Task directions: Restate the data below word for word, leaving nothing out.

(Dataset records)
────────────────

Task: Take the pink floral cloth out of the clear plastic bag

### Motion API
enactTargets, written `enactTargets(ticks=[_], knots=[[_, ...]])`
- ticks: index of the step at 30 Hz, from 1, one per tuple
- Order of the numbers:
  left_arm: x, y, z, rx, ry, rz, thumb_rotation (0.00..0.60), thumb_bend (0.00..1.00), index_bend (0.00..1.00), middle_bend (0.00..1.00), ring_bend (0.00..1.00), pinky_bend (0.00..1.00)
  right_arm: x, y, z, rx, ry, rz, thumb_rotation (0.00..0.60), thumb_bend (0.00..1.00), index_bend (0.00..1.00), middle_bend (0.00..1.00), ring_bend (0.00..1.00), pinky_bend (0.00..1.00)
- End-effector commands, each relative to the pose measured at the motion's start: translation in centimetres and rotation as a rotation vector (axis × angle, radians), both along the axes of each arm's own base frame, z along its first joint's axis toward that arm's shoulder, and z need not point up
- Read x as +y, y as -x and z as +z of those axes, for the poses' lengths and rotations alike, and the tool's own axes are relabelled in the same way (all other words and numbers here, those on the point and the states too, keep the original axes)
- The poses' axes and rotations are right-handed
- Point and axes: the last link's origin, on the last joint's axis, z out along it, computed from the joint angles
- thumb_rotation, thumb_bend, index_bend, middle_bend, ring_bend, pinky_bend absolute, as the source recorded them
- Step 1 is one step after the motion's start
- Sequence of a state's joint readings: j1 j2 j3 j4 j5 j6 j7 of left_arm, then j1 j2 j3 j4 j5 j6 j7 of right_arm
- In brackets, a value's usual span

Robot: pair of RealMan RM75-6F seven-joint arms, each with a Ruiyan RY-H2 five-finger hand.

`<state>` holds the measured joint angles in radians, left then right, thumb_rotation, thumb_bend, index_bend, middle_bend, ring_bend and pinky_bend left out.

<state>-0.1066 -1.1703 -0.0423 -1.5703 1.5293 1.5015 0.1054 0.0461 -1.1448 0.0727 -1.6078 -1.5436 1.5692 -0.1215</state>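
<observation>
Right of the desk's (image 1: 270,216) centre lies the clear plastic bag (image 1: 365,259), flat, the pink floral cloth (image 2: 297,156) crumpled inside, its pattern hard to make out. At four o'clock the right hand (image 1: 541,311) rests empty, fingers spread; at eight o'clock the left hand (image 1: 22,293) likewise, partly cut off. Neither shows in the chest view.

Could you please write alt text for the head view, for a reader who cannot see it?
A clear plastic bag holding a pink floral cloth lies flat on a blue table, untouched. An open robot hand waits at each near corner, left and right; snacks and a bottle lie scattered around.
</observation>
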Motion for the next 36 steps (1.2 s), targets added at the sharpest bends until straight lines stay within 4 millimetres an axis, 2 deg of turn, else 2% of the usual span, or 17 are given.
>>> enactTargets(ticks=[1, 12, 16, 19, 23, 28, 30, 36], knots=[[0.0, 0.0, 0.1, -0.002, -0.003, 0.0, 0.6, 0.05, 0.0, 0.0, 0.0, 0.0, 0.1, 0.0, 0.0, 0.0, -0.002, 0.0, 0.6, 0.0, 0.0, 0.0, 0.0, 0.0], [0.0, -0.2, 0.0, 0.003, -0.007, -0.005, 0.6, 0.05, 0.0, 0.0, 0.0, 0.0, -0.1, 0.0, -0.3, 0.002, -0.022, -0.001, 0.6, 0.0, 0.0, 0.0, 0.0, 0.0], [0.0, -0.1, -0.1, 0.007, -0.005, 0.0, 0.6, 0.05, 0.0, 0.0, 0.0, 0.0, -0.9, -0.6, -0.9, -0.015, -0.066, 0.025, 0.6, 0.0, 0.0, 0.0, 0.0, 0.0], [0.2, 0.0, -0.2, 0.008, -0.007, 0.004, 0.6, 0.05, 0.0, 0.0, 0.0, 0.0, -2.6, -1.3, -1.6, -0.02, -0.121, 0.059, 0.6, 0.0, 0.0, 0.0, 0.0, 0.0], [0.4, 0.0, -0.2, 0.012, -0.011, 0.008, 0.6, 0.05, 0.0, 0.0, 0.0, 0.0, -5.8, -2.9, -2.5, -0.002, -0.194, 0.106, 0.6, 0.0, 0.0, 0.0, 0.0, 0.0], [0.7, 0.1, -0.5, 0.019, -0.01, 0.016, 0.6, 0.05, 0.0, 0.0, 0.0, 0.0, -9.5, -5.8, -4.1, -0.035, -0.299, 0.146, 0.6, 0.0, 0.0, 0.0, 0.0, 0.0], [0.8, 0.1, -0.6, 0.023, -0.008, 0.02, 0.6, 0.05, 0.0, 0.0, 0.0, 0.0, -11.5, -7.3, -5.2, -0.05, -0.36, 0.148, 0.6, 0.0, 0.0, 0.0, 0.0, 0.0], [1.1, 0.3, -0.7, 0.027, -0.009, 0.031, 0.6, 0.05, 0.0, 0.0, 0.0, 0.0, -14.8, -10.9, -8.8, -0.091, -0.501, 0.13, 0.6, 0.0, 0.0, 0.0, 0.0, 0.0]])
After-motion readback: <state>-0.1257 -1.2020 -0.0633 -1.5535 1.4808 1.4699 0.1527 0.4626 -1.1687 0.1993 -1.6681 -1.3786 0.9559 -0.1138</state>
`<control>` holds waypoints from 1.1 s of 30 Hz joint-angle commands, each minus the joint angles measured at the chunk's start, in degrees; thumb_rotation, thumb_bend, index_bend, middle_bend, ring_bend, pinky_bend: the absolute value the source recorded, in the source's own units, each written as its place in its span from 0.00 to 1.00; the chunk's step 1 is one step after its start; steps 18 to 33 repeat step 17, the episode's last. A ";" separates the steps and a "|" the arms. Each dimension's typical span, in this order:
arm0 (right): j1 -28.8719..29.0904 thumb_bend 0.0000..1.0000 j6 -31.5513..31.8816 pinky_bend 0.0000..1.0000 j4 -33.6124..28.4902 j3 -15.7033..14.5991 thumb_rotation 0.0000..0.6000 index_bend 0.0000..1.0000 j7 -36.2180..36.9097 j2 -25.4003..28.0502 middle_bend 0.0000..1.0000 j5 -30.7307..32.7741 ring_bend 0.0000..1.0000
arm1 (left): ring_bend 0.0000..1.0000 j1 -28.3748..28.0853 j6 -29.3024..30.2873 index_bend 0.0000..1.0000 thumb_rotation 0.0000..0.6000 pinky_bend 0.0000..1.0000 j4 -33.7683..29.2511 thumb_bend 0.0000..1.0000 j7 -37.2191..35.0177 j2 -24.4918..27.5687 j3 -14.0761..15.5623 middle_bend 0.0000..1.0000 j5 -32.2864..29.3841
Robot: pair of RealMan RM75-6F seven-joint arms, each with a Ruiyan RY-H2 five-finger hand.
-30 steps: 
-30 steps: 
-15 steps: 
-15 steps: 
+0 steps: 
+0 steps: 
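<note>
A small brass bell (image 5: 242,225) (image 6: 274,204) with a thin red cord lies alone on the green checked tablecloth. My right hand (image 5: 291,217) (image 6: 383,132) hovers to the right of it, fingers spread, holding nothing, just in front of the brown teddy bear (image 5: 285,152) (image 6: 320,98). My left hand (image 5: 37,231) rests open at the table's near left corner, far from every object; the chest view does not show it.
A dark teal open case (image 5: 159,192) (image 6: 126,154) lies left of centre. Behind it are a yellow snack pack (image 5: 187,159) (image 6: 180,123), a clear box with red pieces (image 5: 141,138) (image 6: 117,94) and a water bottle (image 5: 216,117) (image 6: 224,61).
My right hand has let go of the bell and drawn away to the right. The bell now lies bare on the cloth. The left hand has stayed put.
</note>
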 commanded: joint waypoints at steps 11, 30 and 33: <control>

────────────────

Written answer:
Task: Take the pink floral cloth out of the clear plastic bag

### Motion API
enactTargets, written `enactTargets(ticks=[_], knots=[[_, ...]])`
- ticks: index of the step at 30 Hz, from 1, one per tuple
- Order of the numbers:
  left_arm: x, y, z, rx, ry, rz, thumb_rotation (0.00..0.60), thumb_bend (0.00..1.00), index_bend (0.00..1.00), middle_bend (0.00..1.00), ring_bend (0.00..1.00), pinky_bend (0.00..1.00)
  right_arm: x, y, z, rx, ry, rz, thumb_rotation (0.00..0.60), thumb_bend (0.00..1.00), index_bend (0.00..1.00), middle_bend (0.00..1.00), ring_bend (0.00..1.00), pinky_bend (0.00..1.00)
- End-effector commands, each relative to the pose measured at the motion's start: translation in centimetres and rotation as a rotation vector (axis × angle, radians), both along the axes of each arm's own base frame, z along its first joint's axis toward that arm's shoulder, and z need not point up
- Read x as +y, y as -x and z as +z of those axes, for the poses' lengths and rotations alike, and the tool's own axes are relabelled in the same way (all other words and numbers here, those on the point and the states too, keep the original axes)
- The poses' axes and rotations are right-handed
- Point and axes: the last link's origin, on the last joint's axis, z out along it, computed from the joint angles
- thumb_rotation, thumb_bend, index_bend, middle_bend, ring_bend, pinky_bend absolute, as the source recorded them
- Step 1 is one step after the motion's start
- Sequence of a state's joint readings: j1 j2 j3 j4 j5 j6 j7 of left_arm, then j1 j2 j3 j4 j5 j6 j7 of right_arm
- In brackets, a value's usual span

Robot: pair of RealMan RM75-6F seven-joint arms, each with a Ruiyan RY-H2 five-finger hand.

`<state>` holds the measured joint angles in radians, left then right, thumb_rotation, thumb_bend, index_bend, middle_bend, ring_bend and pinky_bend left out.

<state>-0.1066 -1.1703 -0.0423 -1.5703 1.5293 1.5015 0.1054 0.0461 -1.1448 0.0727 -1.6078 -1.5436 1.5692 -0.1215</state>
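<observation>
Right of the desk's (image 1: 270,216) centre lies the clear plastic bag (image 1: 365,259), flat, the pink floral cloth (image 2: 297,156) crumpled inside, its pattern hard to make out. At four o'clock the right hand (image 1: 541,311) rests empty, fingers spread; at eight o'clock the left hand (image 1: 22,293) likewise, partly cut off. Neither shows in the chest view.

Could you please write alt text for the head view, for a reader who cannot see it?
A clear plastic bag holding a pink floral cloth lies flat on a blue table, untouched. An open robot hand waits at each near corner, left and right; snacks and a bottle lie scattered around.
</observation>
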Motion for the next 36 steps (1.2 s), targets added at the sharpest bends until straight lines stay within 4 millimetres an axis, 2 deg of turn, else 2% of the usual span, or 17 are given.
>>> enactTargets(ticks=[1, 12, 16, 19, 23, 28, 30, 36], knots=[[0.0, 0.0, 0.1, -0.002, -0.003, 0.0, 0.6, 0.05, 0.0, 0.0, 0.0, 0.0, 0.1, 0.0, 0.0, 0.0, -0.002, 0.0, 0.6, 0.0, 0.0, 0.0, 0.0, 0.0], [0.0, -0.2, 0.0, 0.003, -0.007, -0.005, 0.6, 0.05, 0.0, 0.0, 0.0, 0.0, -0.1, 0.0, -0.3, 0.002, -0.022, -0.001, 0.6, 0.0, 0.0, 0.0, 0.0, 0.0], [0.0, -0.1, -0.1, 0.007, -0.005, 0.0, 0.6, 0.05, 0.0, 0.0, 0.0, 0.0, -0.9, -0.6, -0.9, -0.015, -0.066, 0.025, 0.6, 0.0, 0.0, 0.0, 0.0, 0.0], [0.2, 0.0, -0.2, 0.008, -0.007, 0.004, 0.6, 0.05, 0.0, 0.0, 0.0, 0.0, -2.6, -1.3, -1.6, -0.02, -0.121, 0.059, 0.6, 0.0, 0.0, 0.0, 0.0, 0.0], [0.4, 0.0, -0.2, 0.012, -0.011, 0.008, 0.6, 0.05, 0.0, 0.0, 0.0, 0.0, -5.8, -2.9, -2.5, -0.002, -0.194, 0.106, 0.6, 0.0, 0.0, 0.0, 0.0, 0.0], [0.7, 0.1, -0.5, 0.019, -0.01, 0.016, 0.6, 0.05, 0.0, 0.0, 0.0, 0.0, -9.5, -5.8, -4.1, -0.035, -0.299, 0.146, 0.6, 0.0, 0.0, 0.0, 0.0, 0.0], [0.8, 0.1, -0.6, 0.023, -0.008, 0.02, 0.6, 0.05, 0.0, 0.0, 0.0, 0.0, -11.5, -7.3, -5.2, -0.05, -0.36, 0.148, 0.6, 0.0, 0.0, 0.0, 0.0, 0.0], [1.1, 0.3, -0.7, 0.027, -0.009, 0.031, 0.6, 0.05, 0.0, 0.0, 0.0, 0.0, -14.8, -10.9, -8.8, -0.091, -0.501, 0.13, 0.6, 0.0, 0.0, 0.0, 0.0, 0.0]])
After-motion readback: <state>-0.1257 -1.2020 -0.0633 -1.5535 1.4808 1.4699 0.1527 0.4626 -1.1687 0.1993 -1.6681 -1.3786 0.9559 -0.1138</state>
`<control>` holds waypoints from 1.1 s of 30 Hz joint-angle commands, each minus the joint angles measured at the chunk's start, in degrees; thumb_rotation, thumb_bend, index_bend, middle_bend, ring_bend, pinky_bend: the absolute value the source recorded, in the source's own units, each written as its place in its span from 0.00 to 1.00; the chunk's step 1 is one step after its start; steps 18 to 33 repeat step 17, the episode's last. A ";" separates the steps and a "|" the arms. Each dimension's typical span, in this order:
arm0 (right): j1 -28.8719..29.0904 thumb_bend 0.0000..1.0000 j6 -31.5513..31.8816 pinky_bend 0.0000..1.0000 j4 -33.6124..28.4902 j3 -15.7033..14.5991 thumb_rotation 0.0000..0.6000 index_bend 0.0000..1.0000 j7 -36.2180..36.9097 j2 -25.4003..28.0502 middle_bend 0.0000..1.0000 j5 -30.7307..32.7741 ring_bend 0.0000..1.0000
arm1 (left): ring_bend 0.0000..1.0000 j1 -28.3748..28.0853 j6 -29.3024..30.2873 index_bend 0.0000..1.0000 thumb_rotation 0.0000..0.6000 pinky_bend 0.0000..1.0000 j4 -33.7683..29.2511 thumb_bend 0.0000..1.0000 j7 -37.2191..35.0177 j2 -24.4918..27.5687 j3 -14.0761..15.5623 middle_bend 0.0000..1.0000 j5 -32.2864..29.3841
Robot: pair of RealMan RM75-6F seven-joint arms, each with a Ruiyan RY-H2 five-finger hand.
-30 steps: 
-30 steps: 
-15 steps: 
-15 steps: 
+0 steps: 
+0 steps: 
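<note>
A small brass bell (image 5: 242,225) (image 6: 274,204) with a thin red cord lies alone on the green checked tablecloth. My right hand (image 5: 291,217) (image 6: 383,132) hovers to the right of it, fingers spread, holding nothing, just in front of the brown teddy bear (image 5: 285,152) (image 6: 320,98). My left hand (image 5: 37,231) rests open at the table's near left corner, far from every object; the chest view does not show it.
A dark teal open case (image 5: 159,192) (image 6: 126,154) lies left of centre. Behind it are a yellow snack pack (image 5: 187,159) (image 6: 180,123), a clear box with red pieces (image 5: 141,138) (image 6: 117,94) and a water bottle (image 5: 216,117) (image 6: 224,61).
My right hand has let go of the bell and drawn away to the right. The bell now lies bare on the cloth. The left hand has stayed put.
</note>
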 commanded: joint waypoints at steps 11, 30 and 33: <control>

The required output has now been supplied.